The way it’s supposed to work is this: People who have assets surplus to their immediate need can turn them over to businesses, who use those resources to amass capital in large enough amounts to produce the means of production. Production satisfies the needs of the populace, who purchase the goods. Profits from those sales flow to the business owners, who use them to augment the means of production. This virtuous cycle contains both positive and negative feedback loops — negative, in that goods and services that do not satisfy the needs of the populace do not return a profit and are thereby discouraged; positive, in that goods and services that do satisfy the needs return profits that go to increase the production of them.

A “corporation” is simply a legal and social structure that facilitates the operation of the cycle. The owners of a corporation are the stockholders — “shareholders” in BritSpeak, and that’s really a better term. Each shareholder owns a share, a portion, of the corporation, and receives a proportional share of the profits. Shareholders acquired their shares by sacrificing their surplus, or “investing”; the returned profits replace that, augmenting the surplus, which can then be used for further investment, which results in more goods and services. Returned profits can also be used for consumption, but that simply widens the distribution of the benefits — consumption, that is, purchasing goods and services, results in profits to businesses other than the specific one represented by the investment, propelling the cycle elsewhere.

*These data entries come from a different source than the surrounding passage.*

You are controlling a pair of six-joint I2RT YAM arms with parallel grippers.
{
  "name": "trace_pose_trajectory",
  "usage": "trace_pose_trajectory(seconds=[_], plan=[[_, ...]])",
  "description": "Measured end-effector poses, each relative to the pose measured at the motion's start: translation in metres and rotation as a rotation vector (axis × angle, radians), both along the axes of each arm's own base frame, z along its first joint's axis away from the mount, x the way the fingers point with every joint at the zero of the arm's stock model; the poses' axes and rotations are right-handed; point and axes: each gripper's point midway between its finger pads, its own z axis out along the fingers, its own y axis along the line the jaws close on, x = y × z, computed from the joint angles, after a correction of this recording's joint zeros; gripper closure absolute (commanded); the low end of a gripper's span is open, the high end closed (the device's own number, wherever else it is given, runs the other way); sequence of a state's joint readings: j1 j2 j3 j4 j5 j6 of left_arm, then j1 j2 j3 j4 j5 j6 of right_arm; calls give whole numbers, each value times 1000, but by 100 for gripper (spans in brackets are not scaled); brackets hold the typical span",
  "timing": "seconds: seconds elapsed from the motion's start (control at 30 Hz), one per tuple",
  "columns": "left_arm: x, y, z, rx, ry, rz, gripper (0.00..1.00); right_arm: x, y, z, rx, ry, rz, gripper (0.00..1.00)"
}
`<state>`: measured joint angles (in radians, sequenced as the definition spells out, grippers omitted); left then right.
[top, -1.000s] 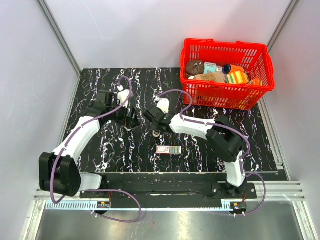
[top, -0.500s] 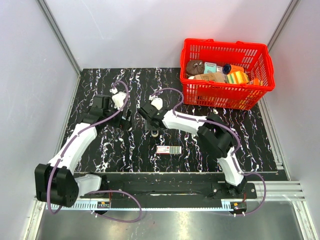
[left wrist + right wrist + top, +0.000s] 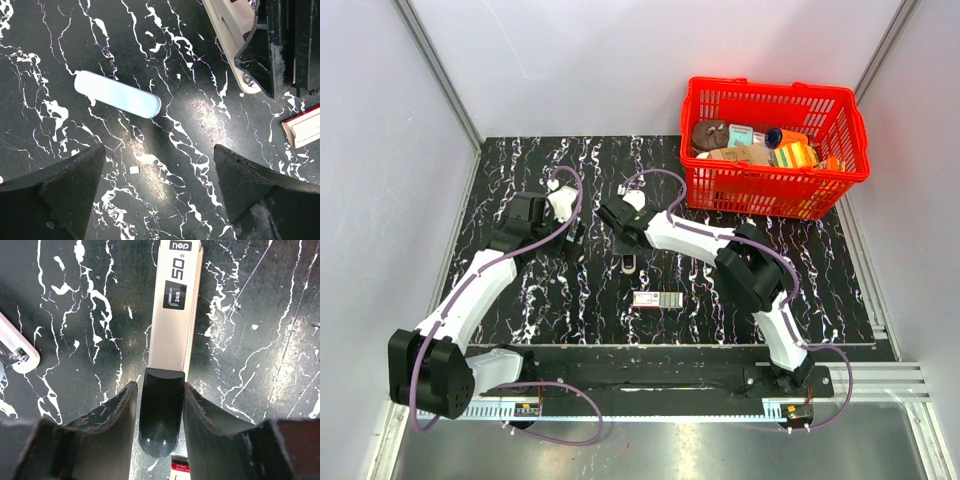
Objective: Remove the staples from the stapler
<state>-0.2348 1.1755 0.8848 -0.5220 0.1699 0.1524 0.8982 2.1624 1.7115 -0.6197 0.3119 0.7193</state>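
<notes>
Right now the stapler (image 3: 172, 305) lies flat on the black marbled table (image 3: 510, 170), near its middle. Its black end sits between the fingers (image 3: 107, 415) of my right gripper (image 3: 160, 386), and the silvery bar runs straight out away from them. The jaws flank that end very tightly, but I cannot tell whether they actually pinch it. My left gripper (image 3: 159, 150) hangs over bare table to the left, jaws spread wide and holding nothing, with a pale blue rounded strip (image 3: 117, 94) lying beyond its fingertips. A small pink-and-green box (image 3: 656, 299) lies just nearer me than the stapler, apart from it. A red basket (image 3: 770, 190) stands at the far right.
</notes>
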Motion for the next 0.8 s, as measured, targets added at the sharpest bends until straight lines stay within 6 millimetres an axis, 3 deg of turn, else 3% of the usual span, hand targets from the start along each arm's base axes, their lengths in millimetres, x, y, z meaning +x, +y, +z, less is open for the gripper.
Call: trace_pose_trajectory(seconds=[0.27, 0.47, 0.7, 0.8], plan=[[-3, -1, 4, -2, -18, -6, 9, 7, 3, 0, -7, 3, 19, 68], [-4, -2, 4, -4, -20, -9, 11, 10, 3, 0, -8, 7, 21, 100], [-6, -13, -5, -35, -18, -37, 5, 12, 4, 4, 27, -4, -12, 100], [-14, -26, -14, -57, 1, -78, 2, 7, -2, 15, 67, -9, -50, 100]])
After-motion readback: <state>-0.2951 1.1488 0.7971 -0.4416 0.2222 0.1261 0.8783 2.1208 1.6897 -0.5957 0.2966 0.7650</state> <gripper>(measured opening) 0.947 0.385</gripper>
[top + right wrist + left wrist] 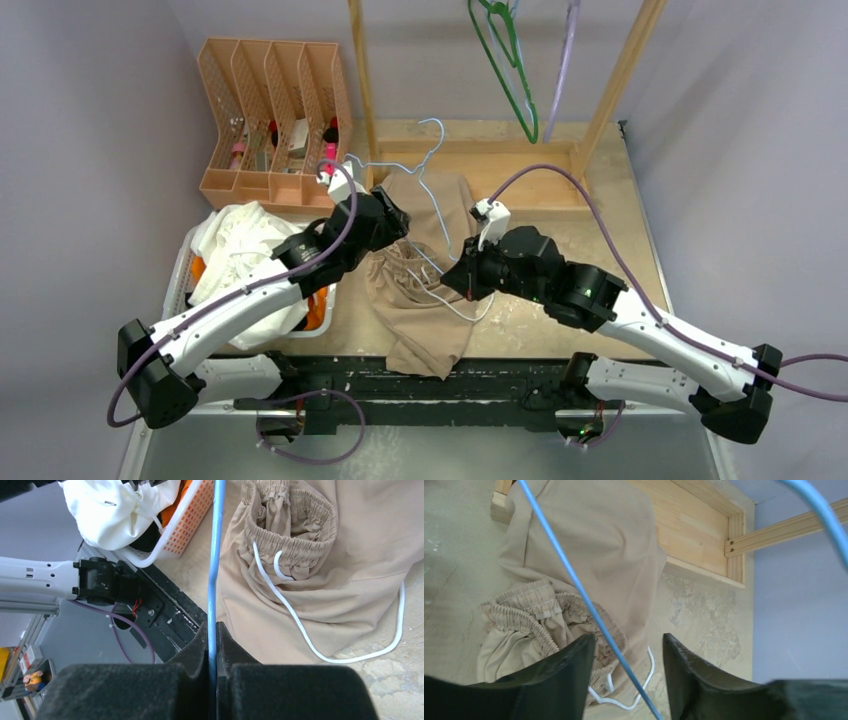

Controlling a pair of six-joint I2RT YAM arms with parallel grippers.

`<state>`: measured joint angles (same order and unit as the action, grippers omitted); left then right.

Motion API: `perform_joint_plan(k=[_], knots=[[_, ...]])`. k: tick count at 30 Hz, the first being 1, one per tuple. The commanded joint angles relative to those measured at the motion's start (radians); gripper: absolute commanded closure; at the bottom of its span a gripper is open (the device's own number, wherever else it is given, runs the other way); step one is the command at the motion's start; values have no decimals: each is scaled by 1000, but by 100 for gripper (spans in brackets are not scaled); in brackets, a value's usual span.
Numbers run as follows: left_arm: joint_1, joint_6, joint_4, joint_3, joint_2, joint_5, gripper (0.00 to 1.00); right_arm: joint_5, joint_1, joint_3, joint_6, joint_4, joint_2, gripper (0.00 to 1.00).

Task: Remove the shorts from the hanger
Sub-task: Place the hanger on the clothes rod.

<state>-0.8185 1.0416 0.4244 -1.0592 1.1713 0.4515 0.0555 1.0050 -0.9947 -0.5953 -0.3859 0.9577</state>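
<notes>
The beige shorts (425,300) lie crumpled on the table between the arms, waistband open and white drawstring (300,625) trailing. A light blue wire hanger (432,180) stands tilted above them. My right gripper (457,275) is shut on the hanger's wire (213,580) and shows in the right wrist view (212,630). My left gripper (395,225) is open, and the wire (574,580) runs between its fingers without touching them (628,655). White shorts (240,245) and orange shorts (318,310) lie in a basket at left. The black pair is not discernible.
The white mesh basket (185,270) sits at the table's left edge. An orange divided rack (270,120) stands at the back left. A wooden clothes-rack frame (480,170) stands at the back, with a green hanger (510,70) and a purple hanger (565,60) on it.
</notes>
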Motion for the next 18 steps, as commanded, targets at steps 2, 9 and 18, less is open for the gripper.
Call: perform_joint_plan(k=[2, 9, 18], knots=[[2, 88, -9, -4, -35, 49, 79, -67, -1, -41, 0, 72, -39, 100], [2, 434, -60, 134, -117, 82, 100, -188, -1, 19, -5, 156, -9, 78], [3, 655, -95, 211, -208, 137, 100, -134, 0, 87, -82, 191, -76, 20]])
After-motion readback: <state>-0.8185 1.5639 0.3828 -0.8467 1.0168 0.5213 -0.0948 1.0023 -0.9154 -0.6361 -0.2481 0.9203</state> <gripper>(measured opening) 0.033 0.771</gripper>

Taxes damp the cycle. Taxing profits makes them smaller (well, d’oh) and thus reduces the surplus available for investment. Government needs revenue, and therefore must tax. Shareholders in a corporation are, almost by definition, “rich” — that is, they have assets surplus to their immediate needs. Taxing the rich for revenue makes sense, because they have lots of assets (making the collection efficient), but care must be taken to extract revenue without totally breaking the virtuous cycle of investment — production — profit — investment. Taxing the rich to total destruction breaks the cycle, resulting in reduction or elimination of production and consequent failure to meet the needs of the populace.

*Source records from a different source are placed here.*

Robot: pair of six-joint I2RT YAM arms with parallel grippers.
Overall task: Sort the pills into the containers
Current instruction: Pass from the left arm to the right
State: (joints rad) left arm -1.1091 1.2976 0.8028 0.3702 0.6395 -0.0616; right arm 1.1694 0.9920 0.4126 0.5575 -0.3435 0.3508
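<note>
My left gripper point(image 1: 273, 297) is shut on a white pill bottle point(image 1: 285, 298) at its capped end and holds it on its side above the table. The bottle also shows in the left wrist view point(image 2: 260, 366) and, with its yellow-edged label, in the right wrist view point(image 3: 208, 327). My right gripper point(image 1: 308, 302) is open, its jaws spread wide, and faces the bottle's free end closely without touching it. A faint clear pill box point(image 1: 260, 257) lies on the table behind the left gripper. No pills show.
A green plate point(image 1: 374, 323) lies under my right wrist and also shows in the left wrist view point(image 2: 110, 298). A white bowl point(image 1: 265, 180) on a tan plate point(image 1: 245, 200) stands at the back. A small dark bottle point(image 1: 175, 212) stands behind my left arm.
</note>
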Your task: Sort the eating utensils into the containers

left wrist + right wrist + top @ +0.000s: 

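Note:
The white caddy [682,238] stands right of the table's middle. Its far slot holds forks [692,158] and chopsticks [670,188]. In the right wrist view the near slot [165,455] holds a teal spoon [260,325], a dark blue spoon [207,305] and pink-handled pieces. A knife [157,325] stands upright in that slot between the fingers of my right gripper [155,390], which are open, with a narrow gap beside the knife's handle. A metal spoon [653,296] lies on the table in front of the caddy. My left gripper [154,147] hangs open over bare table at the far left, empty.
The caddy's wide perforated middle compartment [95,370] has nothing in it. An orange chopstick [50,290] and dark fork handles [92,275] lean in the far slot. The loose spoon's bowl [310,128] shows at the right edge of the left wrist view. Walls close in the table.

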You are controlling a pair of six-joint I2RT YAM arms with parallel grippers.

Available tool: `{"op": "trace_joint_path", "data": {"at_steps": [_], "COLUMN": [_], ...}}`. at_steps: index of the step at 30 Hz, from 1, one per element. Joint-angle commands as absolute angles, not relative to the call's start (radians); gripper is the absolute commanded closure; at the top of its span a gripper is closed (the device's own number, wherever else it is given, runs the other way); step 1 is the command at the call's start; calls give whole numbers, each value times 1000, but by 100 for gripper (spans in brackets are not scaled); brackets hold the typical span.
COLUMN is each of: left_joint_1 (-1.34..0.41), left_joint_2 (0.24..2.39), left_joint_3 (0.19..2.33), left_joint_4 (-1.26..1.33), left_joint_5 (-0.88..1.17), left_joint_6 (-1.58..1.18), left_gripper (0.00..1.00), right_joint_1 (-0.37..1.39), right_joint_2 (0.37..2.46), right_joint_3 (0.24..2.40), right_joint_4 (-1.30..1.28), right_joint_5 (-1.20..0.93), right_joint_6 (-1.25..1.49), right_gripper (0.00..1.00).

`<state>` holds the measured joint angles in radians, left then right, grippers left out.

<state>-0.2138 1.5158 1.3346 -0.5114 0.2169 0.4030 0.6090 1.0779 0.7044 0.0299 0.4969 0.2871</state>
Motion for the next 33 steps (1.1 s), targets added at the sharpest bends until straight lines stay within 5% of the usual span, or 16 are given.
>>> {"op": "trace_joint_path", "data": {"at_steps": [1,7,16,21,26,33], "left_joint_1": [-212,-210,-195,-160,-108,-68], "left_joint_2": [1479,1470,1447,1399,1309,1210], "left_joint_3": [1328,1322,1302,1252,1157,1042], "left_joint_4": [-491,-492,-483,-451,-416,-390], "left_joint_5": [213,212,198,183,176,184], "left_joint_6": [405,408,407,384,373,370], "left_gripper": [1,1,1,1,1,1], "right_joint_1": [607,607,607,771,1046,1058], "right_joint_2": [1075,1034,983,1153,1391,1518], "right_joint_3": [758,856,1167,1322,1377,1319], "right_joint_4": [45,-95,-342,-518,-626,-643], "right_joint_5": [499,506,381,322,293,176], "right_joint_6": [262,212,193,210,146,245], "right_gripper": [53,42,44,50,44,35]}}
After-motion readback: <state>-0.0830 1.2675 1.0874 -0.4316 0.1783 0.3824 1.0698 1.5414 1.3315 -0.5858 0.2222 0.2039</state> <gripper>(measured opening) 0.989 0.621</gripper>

Taxing the corporation makes no sense whatever. Profits taxed away are not available to shareholders for further investment, which damps the cycle — and has the further pernicious effect of making shares less attractive to those with surplus, which damps the virtuous cycle even more. Taxing both the corporation and the shareholders is eating the grass to the roots, so the rains produce only mud. The ass has an excuse: it isn’t sapient and cannot be expected to be forethoughtful.

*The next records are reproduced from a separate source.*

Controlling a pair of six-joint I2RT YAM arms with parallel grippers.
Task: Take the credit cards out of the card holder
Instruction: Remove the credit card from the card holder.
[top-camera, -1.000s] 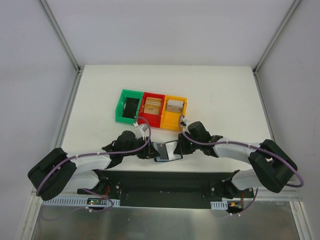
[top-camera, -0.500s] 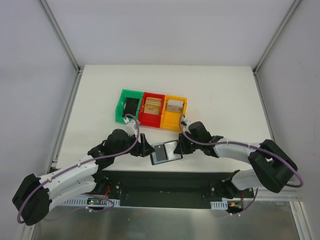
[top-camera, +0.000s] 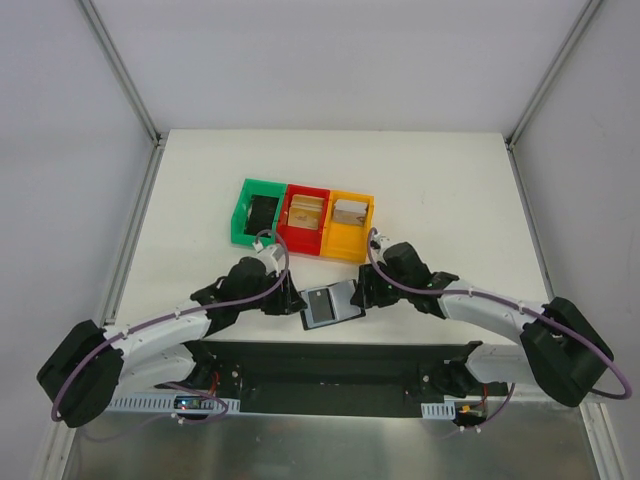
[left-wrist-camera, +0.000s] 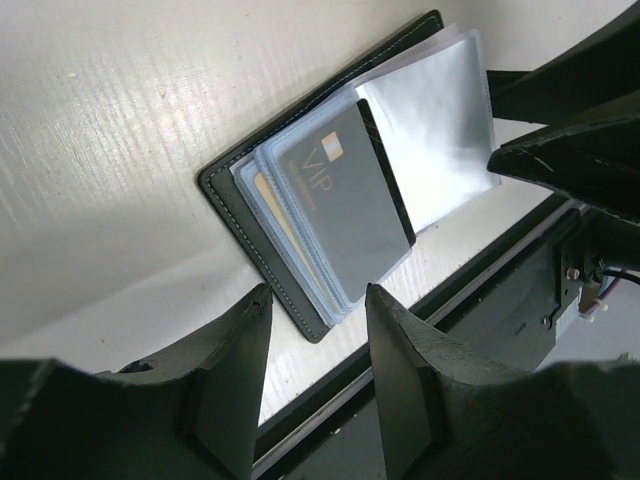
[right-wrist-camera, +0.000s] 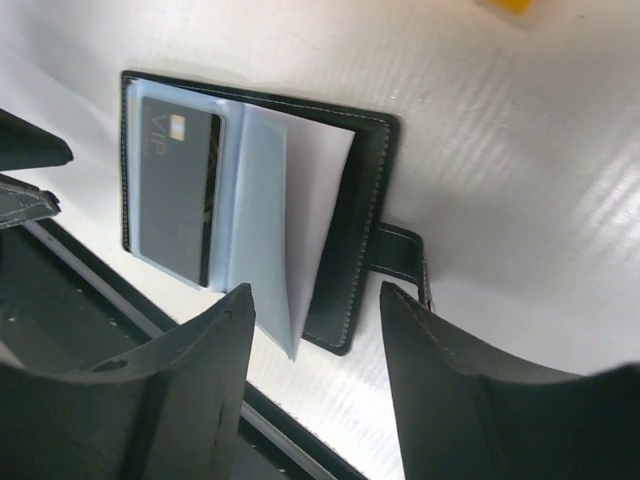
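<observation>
The black card holder (top-camera: 327, 306) lay open near the white table's (top-camera: 450, 190) front edge, a grey VIP card (left-wrist-camera: 345, 200) tucked in its clear sleeve (left-wrist-camera: 300, 240), between the left gripper (left-wrist-camera: 318, 300) and right gripper (right-wrist-camera: 318, 295), both parted and empty.

Card holder (top-camera: 325, 306) sits at the near table edge, boxed in: left gripper (top-camera: 294, 300) just left, right gripper (top-camera: 361, 294) just right, base rail (top-camera: 330, 362) near, bin row (top-camera: 300, 240) just far. Way in from above. Far table (top-camera: 440, 180) passable.
</observation>
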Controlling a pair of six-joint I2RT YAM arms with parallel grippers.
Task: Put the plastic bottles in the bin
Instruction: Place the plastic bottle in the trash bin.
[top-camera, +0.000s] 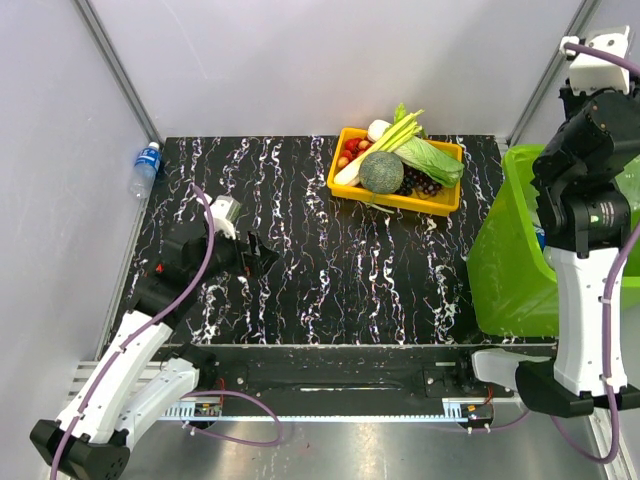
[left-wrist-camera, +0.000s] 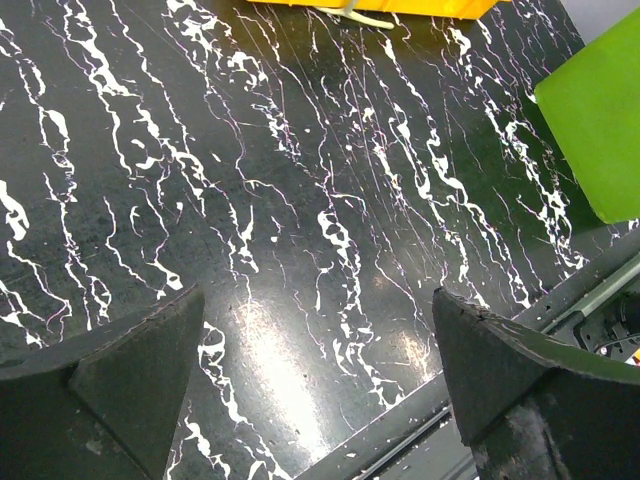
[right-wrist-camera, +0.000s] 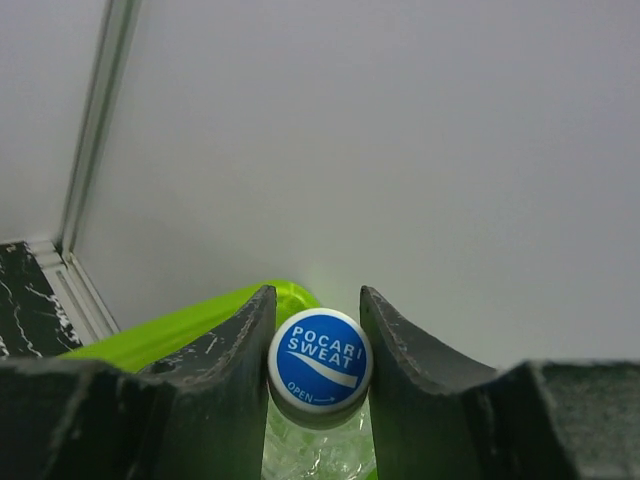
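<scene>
My right gripper is shut on the blue-and-white cap of a clear plastic bottle, which hangs below the fingers. It is held above the lime-green bin. The bin stands at the table's right edge, and the right arm reaches over it and hides the gripper from above. Another plastic bottle, clear with a blue label and cap, lies off the table's far left corner against the wall. My left gripper hovers open over the left part of the black marbled table. Nothing is between its fingers.
A yellow tray of vegetables and fruit sits at the back of the table, right of centre. Its edge shows at the top of the left wrist view, and a corner of the bin at the right. Grey walls enclose the table.
</scene>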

Double taxation and “soaking the rich” have been U. S. tax policy for a long time, and the results are catching up to us. Genuine capital formation — amassing the wherewithal to build the means of production — hasn’t taken place for a long time; business have, instead, gotten their capital by borrowing. The profits of the enterprises have thus flowed not to genuine investors, members of the populace, but to banks who insist, quite properly, that they be repaid. “Shares” are no longer valuable because of the profits they will return from production of goods and services; they have become in reality “stock”, items that have some existential value depending on the ability to sell them later to someone else, making the “stock market” into a frenzied exchange of tulip-bulb futures. Less investment means fewer means of production, which means less production, which means more and more of the needs of the populace are not met — and also means fewer and fewer “rich” to tax, which means less tax revenue.

This, ultimately, is the cause of unemployment. Workers are needed to operate the means of production. If there are no means of production, there is no need for workers. Worker complaints about “offshoring” are correct in essence but mistaken in emphasis — if production is to occur at all it must happen where the means of production are available, so workers are only needed where capital formation (by whatever means) can occur. If tax policy in the United States breaks the investment — production — profit — investment cycle, production and employment will move to where the cycle is permitted. The ass et its fill, and wonders where the green grass went.